Please print the entries below exactly, from the line with "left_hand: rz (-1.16" through the line with "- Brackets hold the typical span", including both of those lines and leaving out all others.
The records START
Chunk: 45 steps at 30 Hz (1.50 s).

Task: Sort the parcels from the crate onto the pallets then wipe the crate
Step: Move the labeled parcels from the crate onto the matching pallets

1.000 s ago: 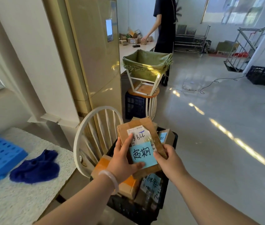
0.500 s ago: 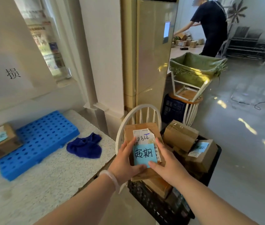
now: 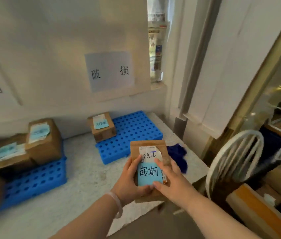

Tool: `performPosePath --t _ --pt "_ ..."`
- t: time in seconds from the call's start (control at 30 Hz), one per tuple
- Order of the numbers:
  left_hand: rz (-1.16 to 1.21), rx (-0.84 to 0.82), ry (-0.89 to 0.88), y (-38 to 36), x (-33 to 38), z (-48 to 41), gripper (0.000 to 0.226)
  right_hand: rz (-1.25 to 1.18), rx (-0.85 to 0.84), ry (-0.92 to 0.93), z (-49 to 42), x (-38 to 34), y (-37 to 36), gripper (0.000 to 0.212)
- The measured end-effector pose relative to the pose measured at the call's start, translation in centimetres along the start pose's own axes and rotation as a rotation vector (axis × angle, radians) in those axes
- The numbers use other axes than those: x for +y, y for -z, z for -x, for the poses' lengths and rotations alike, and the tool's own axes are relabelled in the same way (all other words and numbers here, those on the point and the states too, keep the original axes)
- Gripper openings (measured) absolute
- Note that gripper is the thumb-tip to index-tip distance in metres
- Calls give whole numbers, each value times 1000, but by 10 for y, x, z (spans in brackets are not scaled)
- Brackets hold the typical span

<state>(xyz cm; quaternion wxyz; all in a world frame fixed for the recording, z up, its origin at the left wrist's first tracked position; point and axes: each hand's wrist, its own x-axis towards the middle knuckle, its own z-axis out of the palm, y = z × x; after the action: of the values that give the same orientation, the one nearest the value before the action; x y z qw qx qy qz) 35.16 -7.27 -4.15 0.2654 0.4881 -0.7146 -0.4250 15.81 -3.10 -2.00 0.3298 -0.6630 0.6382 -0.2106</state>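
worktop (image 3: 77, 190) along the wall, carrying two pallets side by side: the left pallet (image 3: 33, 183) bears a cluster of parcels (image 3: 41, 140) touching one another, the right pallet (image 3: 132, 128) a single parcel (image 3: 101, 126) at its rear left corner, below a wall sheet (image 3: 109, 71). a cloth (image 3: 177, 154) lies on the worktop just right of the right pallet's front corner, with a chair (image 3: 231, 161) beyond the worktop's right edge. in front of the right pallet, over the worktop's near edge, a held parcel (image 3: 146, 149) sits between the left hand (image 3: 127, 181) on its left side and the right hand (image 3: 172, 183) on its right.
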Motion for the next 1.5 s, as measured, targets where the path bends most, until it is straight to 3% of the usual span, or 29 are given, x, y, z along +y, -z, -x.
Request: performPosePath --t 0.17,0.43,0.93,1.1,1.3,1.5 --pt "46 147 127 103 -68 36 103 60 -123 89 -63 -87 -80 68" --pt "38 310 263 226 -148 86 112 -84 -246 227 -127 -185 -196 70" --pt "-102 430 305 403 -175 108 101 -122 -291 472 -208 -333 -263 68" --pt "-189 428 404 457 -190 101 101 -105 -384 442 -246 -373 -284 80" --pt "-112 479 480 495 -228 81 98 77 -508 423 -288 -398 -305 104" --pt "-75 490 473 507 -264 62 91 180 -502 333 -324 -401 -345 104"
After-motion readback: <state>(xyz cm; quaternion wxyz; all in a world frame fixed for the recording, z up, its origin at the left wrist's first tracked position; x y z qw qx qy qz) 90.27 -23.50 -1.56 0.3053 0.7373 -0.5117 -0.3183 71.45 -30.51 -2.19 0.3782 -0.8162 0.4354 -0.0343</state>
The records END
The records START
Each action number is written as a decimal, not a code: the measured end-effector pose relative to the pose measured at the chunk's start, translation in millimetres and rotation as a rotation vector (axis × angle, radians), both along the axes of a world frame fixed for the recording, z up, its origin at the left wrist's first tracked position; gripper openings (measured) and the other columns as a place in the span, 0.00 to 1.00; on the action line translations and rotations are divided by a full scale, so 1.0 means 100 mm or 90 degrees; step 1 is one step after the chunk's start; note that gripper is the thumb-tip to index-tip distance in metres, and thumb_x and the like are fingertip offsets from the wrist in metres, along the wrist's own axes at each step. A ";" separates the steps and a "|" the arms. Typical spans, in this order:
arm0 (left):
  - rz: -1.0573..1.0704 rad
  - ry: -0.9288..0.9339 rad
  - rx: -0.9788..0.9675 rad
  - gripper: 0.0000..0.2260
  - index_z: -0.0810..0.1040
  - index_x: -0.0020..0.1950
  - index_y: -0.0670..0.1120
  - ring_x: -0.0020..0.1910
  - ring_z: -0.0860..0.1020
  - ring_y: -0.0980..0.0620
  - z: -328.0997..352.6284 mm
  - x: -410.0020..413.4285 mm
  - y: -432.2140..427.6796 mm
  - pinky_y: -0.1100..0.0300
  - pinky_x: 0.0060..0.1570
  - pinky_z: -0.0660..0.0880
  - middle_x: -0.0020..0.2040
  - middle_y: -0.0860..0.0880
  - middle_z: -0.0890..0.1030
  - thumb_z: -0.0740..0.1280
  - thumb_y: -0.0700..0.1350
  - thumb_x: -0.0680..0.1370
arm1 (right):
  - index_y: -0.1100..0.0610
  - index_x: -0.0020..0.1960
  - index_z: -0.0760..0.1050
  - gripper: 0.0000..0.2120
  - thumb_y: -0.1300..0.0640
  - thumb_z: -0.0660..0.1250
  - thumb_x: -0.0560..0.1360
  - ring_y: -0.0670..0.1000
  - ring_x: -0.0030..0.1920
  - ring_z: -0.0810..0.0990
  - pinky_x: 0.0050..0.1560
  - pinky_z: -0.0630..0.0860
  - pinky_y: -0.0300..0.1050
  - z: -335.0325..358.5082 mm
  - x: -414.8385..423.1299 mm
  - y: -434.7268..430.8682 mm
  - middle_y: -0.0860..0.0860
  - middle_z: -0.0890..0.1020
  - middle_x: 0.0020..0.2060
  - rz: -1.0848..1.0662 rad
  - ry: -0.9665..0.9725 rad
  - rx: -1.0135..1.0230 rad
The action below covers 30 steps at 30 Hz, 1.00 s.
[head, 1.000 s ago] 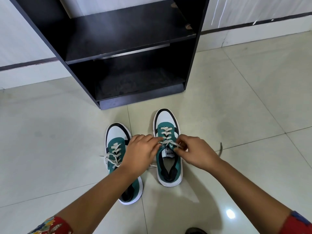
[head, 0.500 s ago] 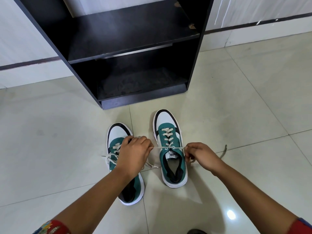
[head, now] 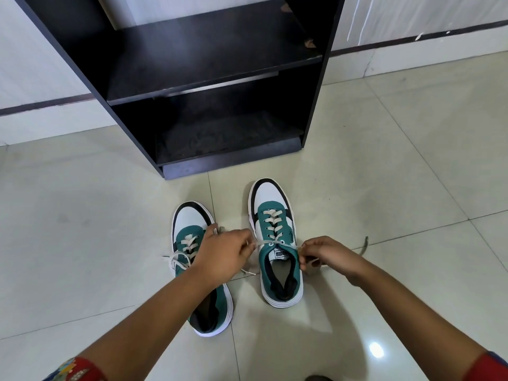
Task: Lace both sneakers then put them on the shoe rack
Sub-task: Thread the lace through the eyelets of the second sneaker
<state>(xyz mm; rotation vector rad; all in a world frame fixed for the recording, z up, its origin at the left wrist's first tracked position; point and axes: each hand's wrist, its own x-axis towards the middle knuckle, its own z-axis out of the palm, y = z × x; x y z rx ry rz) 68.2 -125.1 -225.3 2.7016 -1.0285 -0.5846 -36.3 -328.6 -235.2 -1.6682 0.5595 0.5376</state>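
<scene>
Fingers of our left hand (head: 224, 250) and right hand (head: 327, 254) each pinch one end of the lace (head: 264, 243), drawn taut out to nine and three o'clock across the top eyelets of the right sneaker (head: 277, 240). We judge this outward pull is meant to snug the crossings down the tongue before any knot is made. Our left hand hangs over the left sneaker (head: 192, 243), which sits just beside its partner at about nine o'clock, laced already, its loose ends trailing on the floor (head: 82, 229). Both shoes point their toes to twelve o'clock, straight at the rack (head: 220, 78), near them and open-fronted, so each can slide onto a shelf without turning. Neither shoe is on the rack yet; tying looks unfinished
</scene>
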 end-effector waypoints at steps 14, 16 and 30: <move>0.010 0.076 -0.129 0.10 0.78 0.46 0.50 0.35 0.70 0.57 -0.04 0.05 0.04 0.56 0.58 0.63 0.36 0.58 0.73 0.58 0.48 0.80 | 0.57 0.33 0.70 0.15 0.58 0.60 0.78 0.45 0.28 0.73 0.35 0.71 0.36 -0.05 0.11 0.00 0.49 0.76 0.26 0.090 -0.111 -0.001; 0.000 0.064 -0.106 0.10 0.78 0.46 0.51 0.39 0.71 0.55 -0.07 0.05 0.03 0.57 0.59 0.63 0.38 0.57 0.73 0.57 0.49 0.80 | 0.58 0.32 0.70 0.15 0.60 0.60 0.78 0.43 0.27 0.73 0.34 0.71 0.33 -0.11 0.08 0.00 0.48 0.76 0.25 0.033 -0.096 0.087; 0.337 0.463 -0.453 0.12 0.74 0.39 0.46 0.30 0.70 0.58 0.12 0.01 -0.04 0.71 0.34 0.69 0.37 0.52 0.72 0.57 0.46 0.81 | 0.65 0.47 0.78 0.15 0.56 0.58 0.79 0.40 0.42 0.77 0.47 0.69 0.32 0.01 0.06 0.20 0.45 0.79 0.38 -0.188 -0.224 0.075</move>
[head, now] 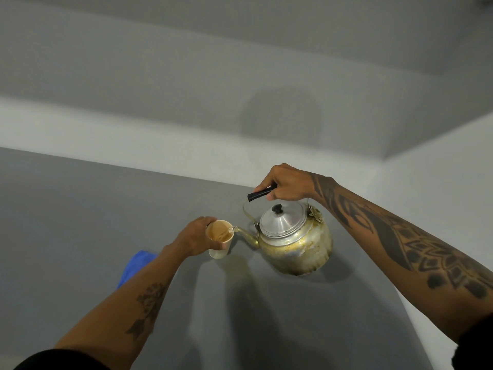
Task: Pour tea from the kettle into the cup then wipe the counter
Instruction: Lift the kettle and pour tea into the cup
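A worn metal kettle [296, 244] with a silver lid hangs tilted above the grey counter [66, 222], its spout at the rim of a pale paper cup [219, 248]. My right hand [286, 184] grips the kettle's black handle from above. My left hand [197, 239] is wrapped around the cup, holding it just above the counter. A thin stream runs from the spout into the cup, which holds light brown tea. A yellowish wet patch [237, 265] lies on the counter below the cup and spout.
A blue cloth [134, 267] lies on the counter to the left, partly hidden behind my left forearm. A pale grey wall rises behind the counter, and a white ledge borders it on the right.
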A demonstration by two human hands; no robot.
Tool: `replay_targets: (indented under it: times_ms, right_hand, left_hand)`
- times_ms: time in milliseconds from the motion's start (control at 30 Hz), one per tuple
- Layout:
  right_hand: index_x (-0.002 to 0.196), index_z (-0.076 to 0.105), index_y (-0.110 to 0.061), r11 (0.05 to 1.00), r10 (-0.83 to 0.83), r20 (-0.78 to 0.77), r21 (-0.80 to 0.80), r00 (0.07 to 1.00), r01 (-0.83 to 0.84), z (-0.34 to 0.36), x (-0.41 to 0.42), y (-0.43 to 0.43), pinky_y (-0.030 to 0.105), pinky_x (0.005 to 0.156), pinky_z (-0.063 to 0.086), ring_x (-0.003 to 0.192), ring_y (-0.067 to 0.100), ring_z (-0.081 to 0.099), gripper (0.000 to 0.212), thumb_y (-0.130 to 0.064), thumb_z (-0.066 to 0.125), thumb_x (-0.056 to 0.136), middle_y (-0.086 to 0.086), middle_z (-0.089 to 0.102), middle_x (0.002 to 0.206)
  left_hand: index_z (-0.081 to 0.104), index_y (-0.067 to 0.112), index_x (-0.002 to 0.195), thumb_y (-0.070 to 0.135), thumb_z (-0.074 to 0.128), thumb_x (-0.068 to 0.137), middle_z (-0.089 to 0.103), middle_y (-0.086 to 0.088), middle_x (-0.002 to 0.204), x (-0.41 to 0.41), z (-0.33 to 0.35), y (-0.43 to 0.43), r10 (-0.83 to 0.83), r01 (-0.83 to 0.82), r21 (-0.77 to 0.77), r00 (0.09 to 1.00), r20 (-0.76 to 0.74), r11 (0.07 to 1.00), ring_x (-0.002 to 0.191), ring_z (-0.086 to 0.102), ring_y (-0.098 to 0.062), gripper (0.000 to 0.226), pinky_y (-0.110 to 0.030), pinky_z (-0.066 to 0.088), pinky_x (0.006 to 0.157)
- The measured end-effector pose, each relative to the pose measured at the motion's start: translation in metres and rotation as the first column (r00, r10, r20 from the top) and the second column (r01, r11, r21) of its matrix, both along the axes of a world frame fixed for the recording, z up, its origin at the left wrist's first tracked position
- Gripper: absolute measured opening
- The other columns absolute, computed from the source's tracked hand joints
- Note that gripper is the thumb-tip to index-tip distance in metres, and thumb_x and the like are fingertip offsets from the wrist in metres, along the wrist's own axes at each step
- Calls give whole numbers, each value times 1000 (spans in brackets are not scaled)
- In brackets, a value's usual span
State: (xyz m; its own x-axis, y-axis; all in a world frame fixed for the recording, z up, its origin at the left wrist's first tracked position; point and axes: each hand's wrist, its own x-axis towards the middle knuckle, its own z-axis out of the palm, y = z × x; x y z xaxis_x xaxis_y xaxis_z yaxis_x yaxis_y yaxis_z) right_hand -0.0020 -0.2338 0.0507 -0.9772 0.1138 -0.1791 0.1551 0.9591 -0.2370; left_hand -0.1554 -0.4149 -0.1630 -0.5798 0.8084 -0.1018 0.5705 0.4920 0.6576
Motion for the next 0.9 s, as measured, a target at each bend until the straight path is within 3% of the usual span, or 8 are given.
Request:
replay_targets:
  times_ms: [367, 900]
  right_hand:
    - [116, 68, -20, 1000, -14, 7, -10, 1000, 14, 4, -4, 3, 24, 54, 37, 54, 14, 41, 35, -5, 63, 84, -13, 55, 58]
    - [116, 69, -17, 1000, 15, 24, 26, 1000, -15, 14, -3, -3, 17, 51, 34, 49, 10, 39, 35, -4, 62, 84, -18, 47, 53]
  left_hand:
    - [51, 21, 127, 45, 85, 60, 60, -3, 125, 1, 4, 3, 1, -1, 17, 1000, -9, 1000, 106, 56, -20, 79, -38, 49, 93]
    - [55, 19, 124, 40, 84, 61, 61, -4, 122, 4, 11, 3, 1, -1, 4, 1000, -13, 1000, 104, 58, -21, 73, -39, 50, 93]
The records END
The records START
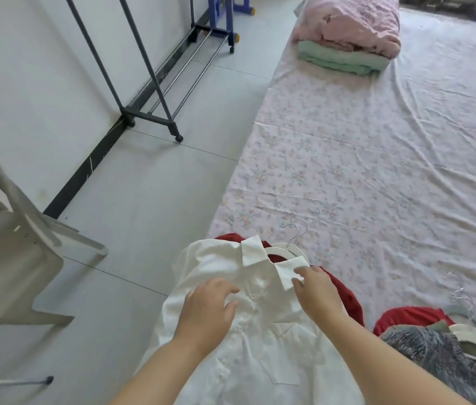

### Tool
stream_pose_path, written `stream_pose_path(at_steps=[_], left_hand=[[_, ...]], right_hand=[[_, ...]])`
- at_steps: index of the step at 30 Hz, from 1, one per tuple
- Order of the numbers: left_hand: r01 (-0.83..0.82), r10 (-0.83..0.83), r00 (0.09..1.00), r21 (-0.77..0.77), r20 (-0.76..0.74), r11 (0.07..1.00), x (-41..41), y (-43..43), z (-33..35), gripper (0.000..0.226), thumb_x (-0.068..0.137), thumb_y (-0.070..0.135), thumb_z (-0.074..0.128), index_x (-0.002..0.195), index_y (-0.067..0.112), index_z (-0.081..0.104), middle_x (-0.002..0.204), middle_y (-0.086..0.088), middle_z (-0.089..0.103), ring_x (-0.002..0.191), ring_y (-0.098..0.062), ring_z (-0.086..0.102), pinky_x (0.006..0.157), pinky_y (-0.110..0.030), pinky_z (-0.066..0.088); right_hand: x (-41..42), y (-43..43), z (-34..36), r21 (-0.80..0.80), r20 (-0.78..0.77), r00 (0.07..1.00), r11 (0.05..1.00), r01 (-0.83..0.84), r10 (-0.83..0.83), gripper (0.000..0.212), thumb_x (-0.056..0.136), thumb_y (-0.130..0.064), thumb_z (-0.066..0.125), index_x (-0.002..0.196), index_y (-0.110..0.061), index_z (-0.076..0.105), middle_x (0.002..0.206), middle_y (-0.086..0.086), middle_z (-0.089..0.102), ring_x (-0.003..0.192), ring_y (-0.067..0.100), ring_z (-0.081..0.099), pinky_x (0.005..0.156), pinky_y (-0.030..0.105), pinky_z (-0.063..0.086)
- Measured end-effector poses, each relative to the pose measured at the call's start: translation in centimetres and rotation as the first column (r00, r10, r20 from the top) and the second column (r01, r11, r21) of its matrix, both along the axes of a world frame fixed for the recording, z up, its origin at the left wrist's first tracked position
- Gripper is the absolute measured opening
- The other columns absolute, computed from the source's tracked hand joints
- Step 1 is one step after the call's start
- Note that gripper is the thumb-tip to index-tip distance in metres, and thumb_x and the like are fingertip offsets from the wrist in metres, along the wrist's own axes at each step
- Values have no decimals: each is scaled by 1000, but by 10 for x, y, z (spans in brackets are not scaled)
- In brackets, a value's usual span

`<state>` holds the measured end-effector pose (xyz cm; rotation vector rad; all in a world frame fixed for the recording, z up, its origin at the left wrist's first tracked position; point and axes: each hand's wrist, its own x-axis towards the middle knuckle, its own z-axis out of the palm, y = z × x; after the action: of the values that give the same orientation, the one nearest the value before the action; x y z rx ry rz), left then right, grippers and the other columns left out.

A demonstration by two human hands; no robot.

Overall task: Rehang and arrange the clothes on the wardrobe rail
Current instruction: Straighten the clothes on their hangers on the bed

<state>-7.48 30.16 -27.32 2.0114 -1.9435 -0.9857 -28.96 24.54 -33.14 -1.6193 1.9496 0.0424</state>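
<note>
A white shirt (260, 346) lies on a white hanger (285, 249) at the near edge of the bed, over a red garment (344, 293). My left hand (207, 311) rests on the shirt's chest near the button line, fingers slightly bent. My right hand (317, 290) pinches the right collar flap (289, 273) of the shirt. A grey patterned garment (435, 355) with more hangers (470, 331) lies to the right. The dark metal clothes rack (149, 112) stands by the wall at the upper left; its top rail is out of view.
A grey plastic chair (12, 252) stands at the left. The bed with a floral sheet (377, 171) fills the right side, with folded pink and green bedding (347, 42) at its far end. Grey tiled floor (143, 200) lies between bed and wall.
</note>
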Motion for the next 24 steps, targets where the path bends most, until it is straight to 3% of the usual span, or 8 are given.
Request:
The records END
Response ▸
  left_hand: rz (-1.16 to 1.21), rx (-0.84 to 0.82), ry (-0.89 to 0.88), y (-38 to 36), x (-33 to 38), z (-48 to 41), gripper (0.000 to 0.226)
  right_hand: rz (-1.25 to 1.18), rx (-0.85 to 0.84), ry (-0.92 to 0.93), z (-49 to 42), x (-38 to 34), y (-37 to 36), gripper (0.000 to 0.212)
- The measured end-effector pose relative to the pose measured at the call's start, translation in centimetres along the start pose's own axes and rotation as a rotation vector (axis × angle, radians) in those axes
- The numbers use other axes than those: x for +y, y for -z, z for -x, for the poses' lengths and rotations alike, and the tool's own axes are relabelled in the same way (all other words and numbers here, those on the point and the states too, keep the original axes)
- Gripper openings (measured) absolute
- Note that gripper is the thumb-tip to index-tip distance in metres
- Calls give whole numbers, each value times 1000, but by 10 for y, x, z (spans in brackets are not scaled)
- Brackets hold the typical span

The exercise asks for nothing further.